II) (CAL-2018- 00510)
E n t r e :
la SOC.1, établie et ayant son siège social à (…) , immatriculée auprès de la Direction Générale des Impôts sous le numéro d’identification (…), représentée par sa gérante actuellement en fonctions,
appelante aux termes d’un exploit de l’huissier de justice Guy ENGEL de Luxembourg en date du 29 mai 2018,
comparant par Maître Anne -Marie SCHMIT, avocat à la Cour, demeurant à Luxembourg,
e t :
la SOC.2, établie et ayant son siège social à (…) , représentée par son gérant actuellement en fonctions, inscrite au registre de (…), prise en sa qualité de syndic de la Résidence (…) ,
intimée aux fins du susdit exploit ENGEL ,
comparant par Maître Georges KRIEGER, avocat à la Cour, demeurant à Luxembourg,
LA COUR D'APPEL:
Par acte notarié de vente du 13 novembre 2006, la SOC.1 (ci-après la SOC.1) a acquis de A.) un appartement avec balcon, situé au 1 er
étage, désigné lot (…), dans un immeuble en copropriété sis à (…) .
Par contrat de bail commercial du 14 avril 2011, A.) a donné en location à la SOC.3 (ci-après la SOC.3 ) un local commercial situé au rez-de-chaussée et au sous-sol ainsi qu’une petite terrasse située au sous-sol de cet immeuble. La SOC.3 y exploite un restaurant.
La SOC.2 (ci-après la SOC.2) occupe la fonction de syndic de la copropriété de cet immeuble.
Saisi, d’une part, de la demande de la SOC.1 tendant, notamment, à voir — constater que A.) n’a pas effectué toutes les diligences nécessaires auprès de la SOC.3 pour faire cesser les nuisances sonores et olfactives occasionnées par l’exploitation du restaurant, condamner A.) à lui payer le montant de 10.000 euros à titre de dommages- intérêts et à retirer tout mobilier de restauration de la cour commune de l’immeuble, sous peine d’astreinte, et interdire à A.) d’y installer un quelconque mobilier de jardin permettant à la SOC.3 l’exploitation d’une terrasse de restauration, — constater que la SOC.2 a commis une faute en omettant d’assurer la bonne exécution du règlement de copropriété par A.) et par la SOC.3, condamner la SOC.2 au paiement d’un montant de 10.000 euros à titre de dommages -intérêts, ordonner à la SOC.2 d’entreprendre toutes les mesures qui s’imposent pour faire respecter le règlement de copropriété, dont notamment convoquer une assemblée générale des copropriétaires avec l’ordre du jour de faire interdire l’exploitation de la terrasse dans la cour commune, — condamner les parties A.), SOC.1 et SOC.2 à lui payer une indemnité de procédure de 2.500 euros, et, d’autre part, de la demande reconventionnelle de la SOC.2 tendant à voir condamner la SOC.1 à lui payer des dommages- intérêts de 4.000 euros pour procédure abusive et vexatoire, le montant de 1.500 euros au titre de frais et honoraires d’avocat sur base des articles 1382 et 1383 du code civil et une indemnité de procédure de 5.000 euros, le tribunal d'arrondissement de Luxembourg, par jugement du 14 février 2018, a dit non conforme au règlement général de copropriété du 8 novembre 1996 l’exploitation d’une activité de restauration dans la cour intérieure désignée sur les plans du cadastre vertical « terrasse (…) m2 lot (…) », déclaré la
demande principale non fondée pour le surplus, déclaré la demande reconventionnelle de la SOC.2 non fondée, condamné la SOC.1 à payer à la SOC.2 une indemnité de procédure de 1.500 euros, débouté les parties SOC.1 et A.) de leurs demandes respectives en allocation d’une indemnité de procédure et déclaré le jugement commun à la SOC.3 .

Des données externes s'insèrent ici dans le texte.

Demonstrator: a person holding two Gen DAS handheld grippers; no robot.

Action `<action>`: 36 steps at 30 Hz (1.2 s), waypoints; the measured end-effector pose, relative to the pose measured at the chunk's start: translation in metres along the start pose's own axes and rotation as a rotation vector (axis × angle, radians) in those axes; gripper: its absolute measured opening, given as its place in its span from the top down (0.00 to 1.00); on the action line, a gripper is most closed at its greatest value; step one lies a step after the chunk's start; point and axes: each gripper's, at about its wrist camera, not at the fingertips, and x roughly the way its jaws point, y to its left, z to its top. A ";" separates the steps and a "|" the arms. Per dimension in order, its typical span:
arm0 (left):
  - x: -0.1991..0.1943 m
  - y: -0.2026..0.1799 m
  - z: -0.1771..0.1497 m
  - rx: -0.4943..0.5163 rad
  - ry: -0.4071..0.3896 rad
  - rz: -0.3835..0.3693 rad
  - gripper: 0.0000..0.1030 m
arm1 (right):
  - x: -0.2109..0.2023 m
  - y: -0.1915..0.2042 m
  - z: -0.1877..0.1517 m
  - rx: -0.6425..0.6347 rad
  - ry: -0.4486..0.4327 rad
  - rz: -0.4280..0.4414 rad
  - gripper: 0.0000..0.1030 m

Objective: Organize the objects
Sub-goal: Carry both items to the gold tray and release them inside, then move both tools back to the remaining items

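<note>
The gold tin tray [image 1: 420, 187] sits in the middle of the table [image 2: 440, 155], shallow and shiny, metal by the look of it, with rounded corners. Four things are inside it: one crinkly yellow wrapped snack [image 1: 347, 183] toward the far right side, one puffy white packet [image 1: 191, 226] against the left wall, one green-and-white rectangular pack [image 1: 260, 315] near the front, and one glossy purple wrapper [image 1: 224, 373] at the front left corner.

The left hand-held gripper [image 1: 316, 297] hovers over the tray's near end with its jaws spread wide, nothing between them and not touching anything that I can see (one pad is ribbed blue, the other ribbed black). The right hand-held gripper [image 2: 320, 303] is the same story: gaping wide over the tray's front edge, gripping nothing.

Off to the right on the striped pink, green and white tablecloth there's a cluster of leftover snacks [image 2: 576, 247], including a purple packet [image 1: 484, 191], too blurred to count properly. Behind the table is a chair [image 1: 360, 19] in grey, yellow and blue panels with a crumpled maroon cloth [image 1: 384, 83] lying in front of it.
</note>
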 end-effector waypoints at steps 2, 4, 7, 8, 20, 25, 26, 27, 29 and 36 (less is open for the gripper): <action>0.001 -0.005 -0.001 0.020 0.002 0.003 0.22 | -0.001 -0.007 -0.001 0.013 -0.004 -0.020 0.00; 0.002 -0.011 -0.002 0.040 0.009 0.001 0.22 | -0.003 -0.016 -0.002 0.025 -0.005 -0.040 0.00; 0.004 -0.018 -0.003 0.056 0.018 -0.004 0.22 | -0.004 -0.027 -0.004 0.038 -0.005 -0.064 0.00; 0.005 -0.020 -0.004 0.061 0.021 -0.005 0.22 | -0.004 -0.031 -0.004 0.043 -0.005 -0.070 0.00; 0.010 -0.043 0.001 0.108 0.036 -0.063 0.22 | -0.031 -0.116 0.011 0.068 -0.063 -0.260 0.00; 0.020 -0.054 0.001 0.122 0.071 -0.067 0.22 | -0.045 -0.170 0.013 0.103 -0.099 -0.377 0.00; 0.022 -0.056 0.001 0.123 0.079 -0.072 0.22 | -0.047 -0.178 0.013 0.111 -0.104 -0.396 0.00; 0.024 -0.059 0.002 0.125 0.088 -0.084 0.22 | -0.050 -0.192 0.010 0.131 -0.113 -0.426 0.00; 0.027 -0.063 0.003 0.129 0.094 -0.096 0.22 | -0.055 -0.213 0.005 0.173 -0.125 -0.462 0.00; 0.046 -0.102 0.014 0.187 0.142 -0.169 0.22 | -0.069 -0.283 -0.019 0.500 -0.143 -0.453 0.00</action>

De ce jugement signifié le 7 mars 2018 à A.), à la SOC.2 et à la SOC.3, A.) a relevé appel par exploit d’huissier du 13 avril 2018 et la SOC.1 a relevé appel par exploit d’huissier du 29 mai 2018, la régularité de ces appels n’étant pas contestée.
Par ordonnance du magistrat de la mise en état, les appels relevés suivant exploits d’huissier des 13 avril et 29 mai 2018 ont été joints.
A.) interjette appel en ce que le tribunal a qualifié la terrasse litigieuse de partie commune avec jouissance exclusive dans son chef et en ce qu’il a déclaré l’activité de restauration sur la terrasse non conforme au règlement général de copropriété pour porter atteinte aux droits des autres copropriétaires. Il demande à voir dire que la terrasse constitue une partie privative et fait partie de son lot n°(…) et que l’activité de restauration est conforme au règlement de copropriété du 8 novembre 1996. A titre subsidiaire, il demande à voir restreindre l’interdiction de l’activité de restauration sur la terrasse au soir à compter de 22.00 heures. Il sollicite en outre une indemnité de procédure de 2.500 euros pour l’instance d’appel et conclut à voir déclarer l’arrêt à intervenir commun aux parties SOC.2 et SOC.3.
Ce serait à tort que le tribunal a retenu que l’exploitation d’une terrasse ouverte située dans une cour intérieure était incompatible avec la destination de l’immeuble au motif que cette exploitation était de nature à engendrer des bruits dépassant la limite de tolérance compte tenu de la constellation des lieux.
A.) souligne que la terrasse, qui ne saurait être qualifiée de cour intérieure de l’immeuble, se situerait au niveau du sous-sol, serait uniquement accessible depuis le lot n°(…) et ferait partie intégrante de ce lot n°(…), dont l’usage exclusif lui serait réservé en tant que propriétaire, voire réservé à son occupant.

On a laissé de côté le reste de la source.